Marc Fromager participait à la visite œcuménique en Irak du 11 au 19 février dont nous avons parlé la semaine dernière.
Des hélicoptères américains survolent la ville à basse altitude. Au loin, les derricks couvrent l’horizon, ponctué par des flammes gigantesques. Nous entrons à Kirkouk, une des grandes villes irakiennes, et les contrôles se multiplient. Nous arrivons jusqu’à l’évêché qui jouxte la cathédrale, il y a des blocs de béton partout pour protéger la zone. Une voiture piégée a encore explosé tout près il y a un mois.
C’est dimanche et la cathédrale, dédiée au Sacré-cœur, est remplie.
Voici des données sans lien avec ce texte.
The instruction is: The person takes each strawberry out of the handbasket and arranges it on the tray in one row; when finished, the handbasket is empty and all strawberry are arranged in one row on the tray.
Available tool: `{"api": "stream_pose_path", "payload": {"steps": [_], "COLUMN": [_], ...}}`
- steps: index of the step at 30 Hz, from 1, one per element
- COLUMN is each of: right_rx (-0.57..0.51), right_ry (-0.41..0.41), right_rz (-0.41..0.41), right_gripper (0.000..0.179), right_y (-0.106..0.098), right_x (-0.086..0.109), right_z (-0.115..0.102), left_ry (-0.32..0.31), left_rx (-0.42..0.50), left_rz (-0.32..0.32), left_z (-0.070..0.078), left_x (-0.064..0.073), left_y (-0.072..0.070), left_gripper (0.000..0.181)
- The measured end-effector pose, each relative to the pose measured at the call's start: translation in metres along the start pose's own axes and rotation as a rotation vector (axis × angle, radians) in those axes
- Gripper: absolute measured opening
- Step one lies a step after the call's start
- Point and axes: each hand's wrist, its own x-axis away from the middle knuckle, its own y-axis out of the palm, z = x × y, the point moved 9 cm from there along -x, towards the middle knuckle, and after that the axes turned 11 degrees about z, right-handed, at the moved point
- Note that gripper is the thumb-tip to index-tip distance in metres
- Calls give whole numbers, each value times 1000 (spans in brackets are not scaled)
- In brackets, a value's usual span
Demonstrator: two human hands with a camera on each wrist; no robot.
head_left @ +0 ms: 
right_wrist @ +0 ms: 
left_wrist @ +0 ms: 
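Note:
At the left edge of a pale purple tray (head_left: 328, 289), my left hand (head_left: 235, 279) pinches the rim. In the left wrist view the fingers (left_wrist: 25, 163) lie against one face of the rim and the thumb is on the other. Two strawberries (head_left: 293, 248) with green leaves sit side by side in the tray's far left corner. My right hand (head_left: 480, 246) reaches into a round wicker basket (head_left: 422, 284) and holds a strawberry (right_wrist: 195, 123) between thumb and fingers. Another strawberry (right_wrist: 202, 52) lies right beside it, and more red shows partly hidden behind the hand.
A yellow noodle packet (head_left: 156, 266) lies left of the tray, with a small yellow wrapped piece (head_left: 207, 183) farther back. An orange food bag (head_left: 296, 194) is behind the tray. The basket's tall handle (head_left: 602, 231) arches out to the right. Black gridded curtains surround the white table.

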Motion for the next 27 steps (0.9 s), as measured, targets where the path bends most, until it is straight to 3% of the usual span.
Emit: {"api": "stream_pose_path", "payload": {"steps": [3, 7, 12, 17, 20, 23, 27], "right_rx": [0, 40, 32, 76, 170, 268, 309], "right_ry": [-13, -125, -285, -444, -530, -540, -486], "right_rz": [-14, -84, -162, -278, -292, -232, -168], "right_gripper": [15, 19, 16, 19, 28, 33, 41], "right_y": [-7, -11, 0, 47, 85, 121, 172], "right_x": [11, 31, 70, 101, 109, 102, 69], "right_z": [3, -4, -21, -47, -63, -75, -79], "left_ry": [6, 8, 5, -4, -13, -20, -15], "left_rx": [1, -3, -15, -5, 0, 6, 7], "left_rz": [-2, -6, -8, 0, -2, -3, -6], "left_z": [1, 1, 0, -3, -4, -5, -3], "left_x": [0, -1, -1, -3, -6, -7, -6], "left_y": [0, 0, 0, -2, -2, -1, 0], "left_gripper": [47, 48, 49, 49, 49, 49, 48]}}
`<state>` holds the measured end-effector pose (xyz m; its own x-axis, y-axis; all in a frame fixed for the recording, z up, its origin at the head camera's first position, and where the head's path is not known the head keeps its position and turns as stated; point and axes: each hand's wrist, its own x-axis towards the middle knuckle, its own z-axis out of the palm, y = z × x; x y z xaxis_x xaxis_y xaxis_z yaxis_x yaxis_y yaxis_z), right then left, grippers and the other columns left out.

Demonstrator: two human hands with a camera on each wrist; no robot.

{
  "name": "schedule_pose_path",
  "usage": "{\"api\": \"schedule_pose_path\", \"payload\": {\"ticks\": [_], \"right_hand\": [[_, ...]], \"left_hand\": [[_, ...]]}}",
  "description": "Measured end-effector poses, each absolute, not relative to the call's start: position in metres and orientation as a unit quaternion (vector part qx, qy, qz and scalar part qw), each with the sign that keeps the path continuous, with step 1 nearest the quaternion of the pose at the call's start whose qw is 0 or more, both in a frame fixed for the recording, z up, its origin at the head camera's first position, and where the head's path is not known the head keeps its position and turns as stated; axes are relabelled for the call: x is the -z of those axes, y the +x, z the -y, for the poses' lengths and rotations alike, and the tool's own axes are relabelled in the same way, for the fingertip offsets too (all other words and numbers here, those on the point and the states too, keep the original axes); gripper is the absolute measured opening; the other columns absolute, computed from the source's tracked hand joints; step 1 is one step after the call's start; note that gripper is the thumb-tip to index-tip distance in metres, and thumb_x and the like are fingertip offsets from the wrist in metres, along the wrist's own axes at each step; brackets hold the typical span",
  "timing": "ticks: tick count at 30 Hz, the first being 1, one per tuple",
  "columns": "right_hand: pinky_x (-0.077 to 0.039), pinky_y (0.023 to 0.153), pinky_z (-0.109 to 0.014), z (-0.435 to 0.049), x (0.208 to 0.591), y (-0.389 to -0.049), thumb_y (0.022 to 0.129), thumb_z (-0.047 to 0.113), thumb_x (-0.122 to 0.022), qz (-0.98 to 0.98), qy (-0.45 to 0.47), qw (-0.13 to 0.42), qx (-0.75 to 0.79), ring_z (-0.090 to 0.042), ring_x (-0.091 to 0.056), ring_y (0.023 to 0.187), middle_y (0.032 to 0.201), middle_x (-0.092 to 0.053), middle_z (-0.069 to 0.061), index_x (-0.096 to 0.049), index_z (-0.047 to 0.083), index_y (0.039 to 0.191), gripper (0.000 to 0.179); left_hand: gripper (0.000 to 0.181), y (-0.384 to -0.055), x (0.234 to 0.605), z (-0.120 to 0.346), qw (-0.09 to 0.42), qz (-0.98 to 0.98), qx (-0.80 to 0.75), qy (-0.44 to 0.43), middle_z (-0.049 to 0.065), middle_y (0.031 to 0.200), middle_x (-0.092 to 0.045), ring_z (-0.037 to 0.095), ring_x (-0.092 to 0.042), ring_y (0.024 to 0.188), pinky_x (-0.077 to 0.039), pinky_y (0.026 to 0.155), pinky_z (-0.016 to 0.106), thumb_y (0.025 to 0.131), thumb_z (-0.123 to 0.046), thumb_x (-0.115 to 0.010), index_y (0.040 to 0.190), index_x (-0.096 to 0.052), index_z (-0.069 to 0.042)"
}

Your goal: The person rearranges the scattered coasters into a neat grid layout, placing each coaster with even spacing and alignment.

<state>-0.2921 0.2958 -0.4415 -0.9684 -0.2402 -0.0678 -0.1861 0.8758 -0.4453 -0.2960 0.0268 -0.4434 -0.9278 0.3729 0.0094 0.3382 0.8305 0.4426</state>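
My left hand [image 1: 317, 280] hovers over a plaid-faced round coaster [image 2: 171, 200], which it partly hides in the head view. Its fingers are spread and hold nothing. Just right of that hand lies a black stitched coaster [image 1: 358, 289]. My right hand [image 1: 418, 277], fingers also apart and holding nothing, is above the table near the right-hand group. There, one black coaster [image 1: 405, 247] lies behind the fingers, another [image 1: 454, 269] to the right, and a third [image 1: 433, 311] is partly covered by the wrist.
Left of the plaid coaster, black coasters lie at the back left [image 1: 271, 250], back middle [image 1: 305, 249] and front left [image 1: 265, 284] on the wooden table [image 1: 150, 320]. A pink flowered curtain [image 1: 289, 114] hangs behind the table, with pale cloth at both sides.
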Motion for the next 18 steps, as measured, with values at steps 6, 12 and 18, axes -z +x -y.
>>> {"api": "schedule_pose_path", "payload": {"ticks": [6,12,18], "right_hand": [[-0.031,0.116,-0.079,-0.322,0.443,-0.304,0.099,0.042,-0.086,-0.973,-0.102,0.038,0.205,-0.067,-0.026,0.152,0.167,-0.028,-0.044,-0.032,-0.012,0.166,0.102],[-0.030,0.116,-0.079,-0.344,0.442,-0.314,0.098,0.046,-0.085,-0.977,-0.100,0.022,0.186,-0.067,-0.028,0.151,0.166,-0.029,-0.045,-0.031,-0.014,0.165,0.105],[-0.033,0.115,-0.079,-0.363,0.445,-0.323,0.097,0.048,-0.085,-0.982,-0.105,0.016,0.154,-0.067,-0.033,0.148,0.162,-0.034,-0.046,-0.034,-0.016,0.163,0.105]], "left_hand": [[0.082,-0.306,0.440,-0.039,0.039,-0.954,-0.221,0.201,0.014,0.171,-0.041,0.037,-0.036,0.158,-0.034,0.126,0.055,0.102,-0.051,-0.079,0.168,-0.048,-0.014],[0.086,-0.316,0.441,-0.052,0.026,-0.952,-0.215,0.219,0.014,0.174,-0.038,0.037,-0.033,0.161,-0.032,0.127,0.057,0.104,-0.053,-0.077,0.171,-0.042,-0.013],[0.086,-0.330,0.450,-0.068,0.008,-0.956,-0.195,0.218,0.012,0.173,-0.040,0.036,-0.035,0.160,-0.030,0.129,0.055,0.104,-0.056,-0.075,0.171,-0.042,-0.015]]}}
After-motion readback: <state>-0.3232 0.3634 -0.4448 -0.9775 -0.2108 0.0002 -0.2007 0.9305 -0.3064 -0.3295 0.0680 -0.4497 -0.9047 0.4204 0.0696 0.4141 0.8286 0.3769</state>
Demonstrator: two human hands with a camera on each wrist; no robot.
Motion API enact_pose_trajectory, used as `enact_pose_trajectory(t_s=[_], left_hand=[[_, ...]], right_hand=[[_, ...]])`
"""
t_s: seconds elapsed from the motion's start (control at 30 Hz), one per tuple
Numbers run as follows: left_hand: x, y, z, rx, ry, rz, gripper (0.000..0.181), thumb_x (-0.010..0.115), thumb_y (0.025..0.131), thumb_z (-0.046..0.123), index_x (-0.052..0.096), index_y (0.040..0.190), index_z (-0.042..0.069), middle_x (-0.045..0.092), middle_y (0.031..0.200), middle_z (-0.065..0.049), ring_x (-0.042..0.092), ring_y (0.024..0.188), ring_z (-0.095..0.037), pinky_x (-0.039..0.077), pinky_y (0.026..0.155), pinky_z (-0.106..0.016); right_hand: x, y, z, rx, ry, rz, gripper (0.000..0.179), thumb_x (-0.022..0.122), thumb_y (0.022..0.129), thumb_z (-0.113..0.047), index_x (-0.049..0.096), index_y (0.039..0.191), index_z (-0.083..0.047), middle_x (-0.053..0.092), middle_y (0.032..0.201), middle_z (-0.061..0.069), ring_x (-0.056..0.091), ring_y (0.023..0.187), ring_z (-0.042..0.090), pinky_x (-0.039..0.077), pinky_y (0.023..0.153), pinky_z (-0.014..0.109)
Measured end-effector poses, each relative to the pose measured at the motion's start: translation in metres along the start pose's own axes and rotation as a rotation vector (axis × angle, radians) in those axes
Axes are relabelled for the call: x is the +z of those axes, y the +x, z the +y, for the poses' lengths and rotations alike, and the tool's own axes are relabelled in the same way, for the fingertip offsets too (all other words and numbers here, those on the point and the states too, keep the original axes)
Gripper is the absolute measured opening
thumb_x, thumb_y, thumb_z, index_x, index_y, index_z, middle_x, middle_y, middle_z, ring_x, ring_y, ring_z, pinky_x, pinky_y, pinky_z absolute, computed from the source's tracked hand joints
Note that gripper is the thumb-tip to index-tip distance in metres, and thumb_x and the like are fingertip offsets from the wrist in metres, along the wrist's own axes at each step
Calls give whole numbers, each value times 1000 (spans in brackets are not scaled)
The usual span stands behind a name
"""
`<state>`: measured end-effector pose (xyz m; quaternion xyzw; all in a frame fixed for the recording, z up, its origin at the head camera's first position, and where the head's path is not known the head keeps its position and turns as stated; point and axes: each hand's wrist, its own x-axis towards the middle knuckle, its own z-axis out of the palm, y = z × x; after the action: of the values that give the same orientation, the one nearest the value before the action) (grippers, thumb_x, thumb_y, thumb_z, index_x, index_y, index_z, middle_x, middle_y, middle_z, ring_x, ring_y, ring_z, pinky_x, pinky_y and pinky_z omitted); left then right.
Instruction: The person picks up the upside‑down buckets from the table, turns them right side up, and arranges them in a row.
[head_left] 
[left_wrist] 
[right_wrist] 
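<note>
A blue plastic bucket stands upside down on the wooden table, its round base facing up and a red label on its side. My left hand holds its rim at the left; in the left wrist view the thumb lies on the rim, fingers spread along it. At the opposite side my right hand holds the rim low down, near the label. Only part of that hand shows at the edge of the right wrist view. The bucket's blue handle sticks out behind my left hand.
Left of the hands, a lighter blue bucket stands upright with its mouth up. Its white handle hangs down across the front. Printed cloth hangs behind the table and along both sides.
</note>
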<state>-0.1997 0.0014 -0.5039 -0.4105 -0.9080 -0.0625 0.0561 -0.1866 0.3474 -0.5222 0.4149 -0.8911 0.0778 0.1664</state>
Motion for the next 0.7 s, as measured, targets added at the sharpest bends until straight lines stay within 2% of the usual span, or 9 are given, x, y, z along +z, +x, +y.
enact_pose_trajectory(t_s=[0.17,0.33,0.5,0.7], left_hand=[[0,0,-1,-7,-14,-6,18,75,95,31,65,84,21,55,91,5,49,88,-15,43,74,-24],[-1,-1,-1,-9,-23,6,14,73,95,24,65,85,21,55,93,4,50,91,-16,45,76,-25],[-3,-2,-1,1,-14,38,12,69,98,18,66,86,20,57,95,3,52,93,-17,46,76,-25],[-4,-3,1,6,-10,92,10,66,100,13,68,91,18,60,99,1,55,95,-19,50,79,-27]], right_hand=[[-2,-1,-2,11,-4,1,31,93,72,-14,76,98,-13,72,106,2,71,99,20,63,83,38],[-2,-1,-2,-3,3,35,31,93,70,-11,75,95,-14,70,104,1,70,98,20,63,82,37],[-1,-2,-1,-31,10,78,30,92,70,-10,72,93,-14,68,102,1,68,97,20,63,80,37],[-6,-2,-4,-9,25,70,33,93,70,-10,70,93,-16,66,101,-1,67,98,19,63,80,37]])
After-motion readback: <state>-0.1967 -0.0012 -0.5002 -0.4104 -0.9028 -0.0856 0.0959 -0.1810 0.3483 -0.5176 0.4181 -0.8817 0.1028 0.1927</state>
Alors que tout déplacement constitue en soi un risque, nous sommes frappés par la ferveur de toutes ces personnes pour qui la messe dominicale prime sur toute autre considération. La messe est très belle, la langue chaldéenne est très proche de l’araméen parlé par le Christ. À la fin de la messe sur le parvis, surveillé par des hommes en armes, comme devant toutes les églises d’Irak, nous discutons avec les fidèles. Tous nous remercient de notre visite, perçue comme un encouragement et un signe d’espoir. C’est la première fois qu’une délégation de cette importance vient jusqu’à eux. Nous n’avons pas l’impression d’avoir fait grand-chose, mais si notre visite a pu aider, tant mieux. Nous ne sommes là que pour 24 heures. C’est à ceux qui vont rester que tout l’honneur doit revenir.
Depuis le début de l’opération américaine (mars 2003), on estime que la moitié du petit million de chrétiens d’Irak a quitté le pays, dévasté par la guerre, le terrorisme et la misère. Comme tous les Irakiens, les chrétiens souffrent de ce chaos, mais eux sont encore plus isolés. Ils n’ont pas de milices pour les défendre et constituent une cible idéale. Enlèvements et demandes de rançon sont leur lot commun (on a pu lire dans nos colonnes, la semaine dernière, comment cela s’accompagnait de chantage à la conversion à l’islam…) Beaucoup de chrétiens ont dû rejoindre le nord de l’Irak, la province autonome du Kurdistan. Chassés de cette région à partir des années 60, ils retrouvent en effet, mais une ou deux générations plus tard, leurs villages d’origine. Pour les plus jeunes, c’est très difficile : ils viennent de la ville et se retrouvent à la campagne, ils ne parlent pas la langue (kurde) et il n’y a pas de travail. Ils sont étrangers dans leur propre pays. Beaucoup repartent donc plus loin, en Syrie, en Jordanie, en Turquie, avant d’aller encore plus loin, en Suède, au Canada, en Australie. Dans les villages reconstruits à la hâte, lorsque nous demandions si les gens voulaient repartir, tous répondaient affirmativement d’un seul cœur. Si la situation s’arrangeait à Bagdad ou Mossoul, beaucoup y rentreraient aussitôt.
L’Église essaie de garder ses fidèles dans le pays, mais il faudrait rassurer les gens et leur trouver du travail. En attendant, elle songe à l’avenir. Le Séminaire a été fermé à Bagdad, il a été rouvert à Erbil, au Kurdistan. On l’appelle le Séminaire des caravanes, car les bâtiments sont en préfabriqué. L’AED va aider pour transformer cette installation provisoire en quelque chose de plus adapté aux études des futurs prêtres du pays.
Il faut, comme le disait Jean d’Ormesson dans son appel en faveur des chrétiens d’Irak, « qu’ils sachent qu’ils ne sont pas abandonnés, que d’autres chrétiens pensent à eux, prient pour eux, agissent pour eux… et qu’il y a pour eux, dans leur longue nuit, quelque chose qui ressemble, au loin, à une lueur d’espérance ».